#### [Work order]
After locating the line with "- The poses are" in the data that follows, return it and every later line exactly, up to and including the line with "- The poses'".

#### [Recorded data]
....................

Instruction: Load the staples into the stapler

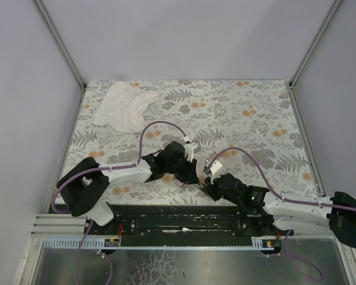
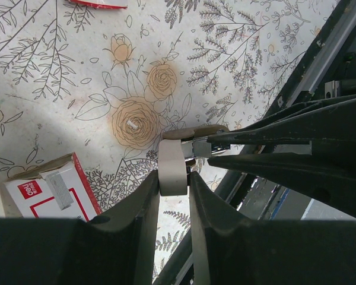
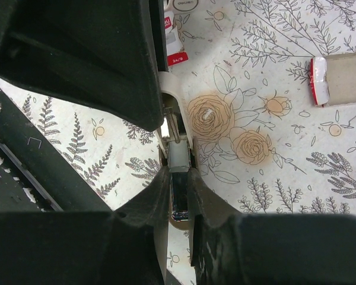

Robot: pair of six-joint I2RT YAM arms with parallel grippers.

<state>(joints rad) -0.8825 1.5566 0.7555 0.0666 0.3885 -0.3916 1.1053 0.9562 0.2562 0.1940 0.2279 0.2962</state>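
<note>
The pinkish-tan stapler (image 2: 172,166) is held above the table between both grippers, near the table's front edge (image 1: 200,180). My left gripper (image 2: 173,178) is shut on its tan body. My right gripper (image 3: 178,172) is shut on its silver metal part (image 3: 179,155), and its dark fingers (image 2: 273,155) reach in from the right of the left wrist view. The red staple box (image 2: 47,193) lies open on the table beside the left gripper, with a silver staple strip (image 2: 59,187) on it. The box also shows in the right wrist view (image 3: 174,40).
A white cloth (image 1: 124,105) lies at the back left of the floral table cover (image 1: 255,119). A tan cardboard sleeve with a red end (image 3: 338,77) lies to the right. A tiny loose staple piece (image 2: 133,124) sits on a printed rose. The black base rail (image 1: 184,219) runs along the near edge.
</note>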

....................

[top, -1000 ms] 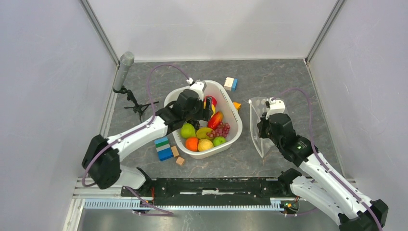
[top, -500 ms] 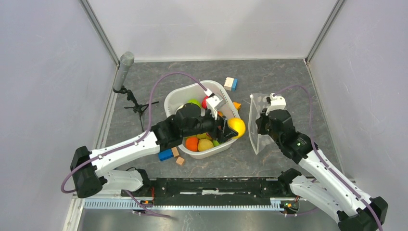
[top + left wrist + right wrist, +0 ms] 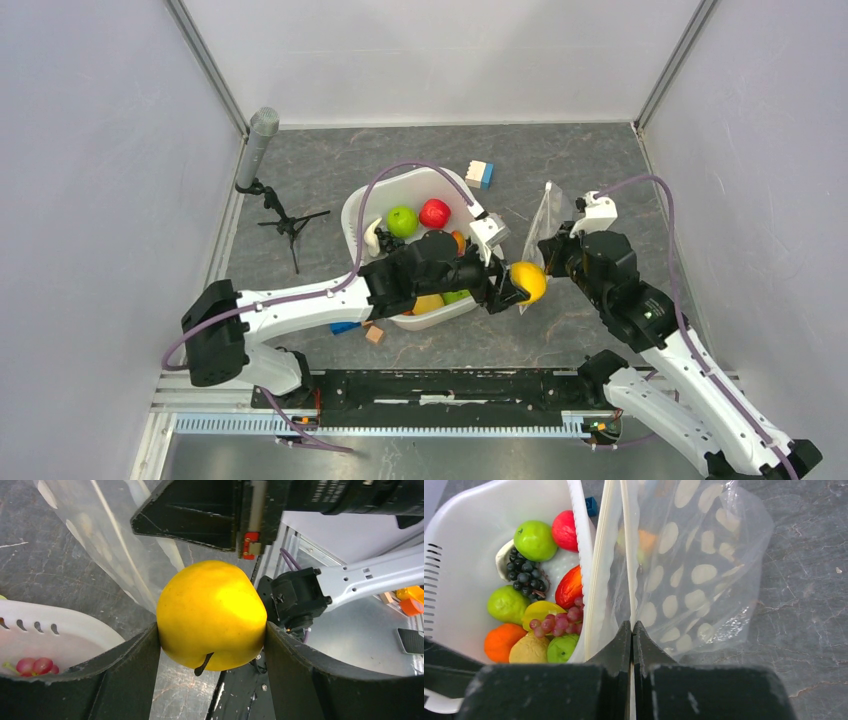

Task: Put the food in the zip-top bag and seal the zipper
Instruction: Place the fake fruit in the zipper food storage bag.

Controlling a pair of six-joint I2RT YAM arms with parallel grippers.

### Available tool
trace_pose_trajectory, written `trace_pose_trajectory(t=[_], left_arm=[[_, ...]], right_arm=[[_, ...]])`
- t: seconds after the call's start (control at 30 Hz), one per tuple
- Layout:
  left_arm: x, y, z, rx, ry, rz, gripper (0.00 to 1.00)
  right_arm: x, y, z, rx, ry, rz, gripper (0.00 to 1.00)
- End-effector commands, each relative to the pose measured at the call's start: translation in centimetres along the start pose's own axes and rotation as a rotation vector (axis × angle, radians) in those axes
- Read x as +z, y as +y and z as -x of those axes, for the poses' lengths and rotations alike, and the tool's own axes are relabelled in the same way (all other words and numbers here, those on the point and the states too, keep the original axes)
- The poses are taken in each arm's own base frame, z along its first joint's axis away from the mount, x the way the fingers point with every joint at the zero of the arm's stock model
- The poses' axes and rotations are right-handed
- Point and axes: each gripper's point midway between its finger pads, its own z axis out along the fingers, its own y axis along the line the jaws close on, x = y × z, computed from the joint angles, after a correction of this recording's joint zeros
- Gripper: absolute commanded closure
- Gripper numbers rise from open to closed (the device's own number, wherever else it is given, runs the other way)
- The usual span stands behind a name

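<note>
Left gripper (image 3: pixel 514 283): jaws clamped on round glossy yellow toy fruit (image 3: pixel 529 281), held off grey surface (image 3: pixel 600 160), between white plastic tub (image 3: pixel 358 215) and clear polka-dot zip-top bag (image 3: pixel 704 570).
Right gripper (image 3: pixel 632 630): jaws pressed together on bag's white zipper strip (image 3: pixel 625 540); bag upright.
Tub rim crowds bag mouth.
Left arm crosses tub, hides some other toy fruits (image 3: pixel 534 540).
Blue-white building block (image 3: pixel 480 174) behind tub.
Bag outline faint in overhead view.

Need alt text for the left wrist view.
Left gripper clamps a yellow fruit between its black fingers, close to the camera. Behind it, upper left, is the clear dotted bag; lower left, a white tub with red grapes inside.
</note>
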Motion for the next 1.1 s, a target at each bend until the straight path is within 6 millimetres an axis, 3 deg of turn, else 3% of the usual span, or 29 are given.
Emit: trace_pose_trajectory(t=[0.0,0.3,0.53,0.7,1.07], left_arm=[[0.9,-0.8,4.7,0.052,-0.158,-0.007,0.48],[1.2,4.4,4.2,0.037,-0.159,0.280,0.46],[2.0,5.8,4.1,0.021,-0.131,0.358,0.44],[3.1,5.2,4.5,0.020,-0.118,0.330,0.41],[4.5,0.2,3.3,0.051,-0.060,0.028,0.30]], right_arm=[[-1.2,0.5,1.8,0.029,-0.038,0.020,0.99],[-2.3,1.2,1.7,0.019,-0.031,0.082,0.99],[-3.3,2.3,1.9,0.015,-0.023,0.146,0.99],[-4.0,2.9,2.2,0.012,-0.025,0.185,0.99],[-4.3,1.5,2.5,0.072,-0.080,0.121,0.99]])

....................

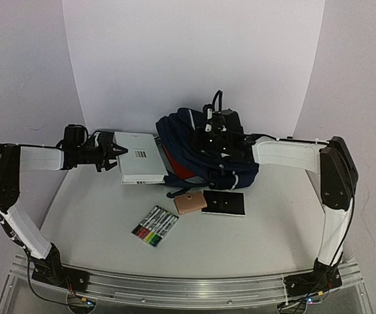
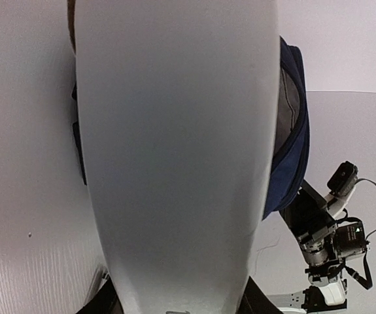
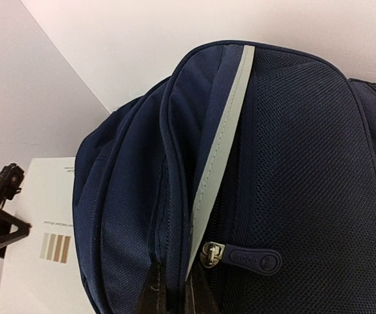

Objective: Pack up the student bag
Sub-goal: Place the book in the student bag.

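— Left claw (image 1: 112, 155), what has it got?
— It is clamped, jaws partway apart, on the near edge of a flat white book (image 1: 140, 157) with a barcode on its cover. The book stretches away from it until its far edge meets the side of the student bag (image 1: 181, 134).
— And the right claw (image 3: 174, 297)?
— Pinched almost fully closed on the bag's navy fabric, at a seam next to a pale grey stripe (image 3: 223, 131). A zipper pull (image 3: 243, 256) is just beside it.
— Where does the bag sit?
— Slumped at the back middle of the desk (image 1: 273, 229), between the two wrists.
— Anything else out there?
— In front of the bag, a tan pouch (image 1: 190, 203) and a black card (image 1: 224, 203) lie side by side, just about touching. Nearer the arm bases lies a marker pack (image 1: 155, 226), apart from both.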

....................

#### [Solution for this task]
- The poses are taken in each arm's own base frame, z along its first joint's axis away from the mount, x the way the fingers point with every joint at the zero of the arm's stock model
- The poses' axes and rotations are right-handed

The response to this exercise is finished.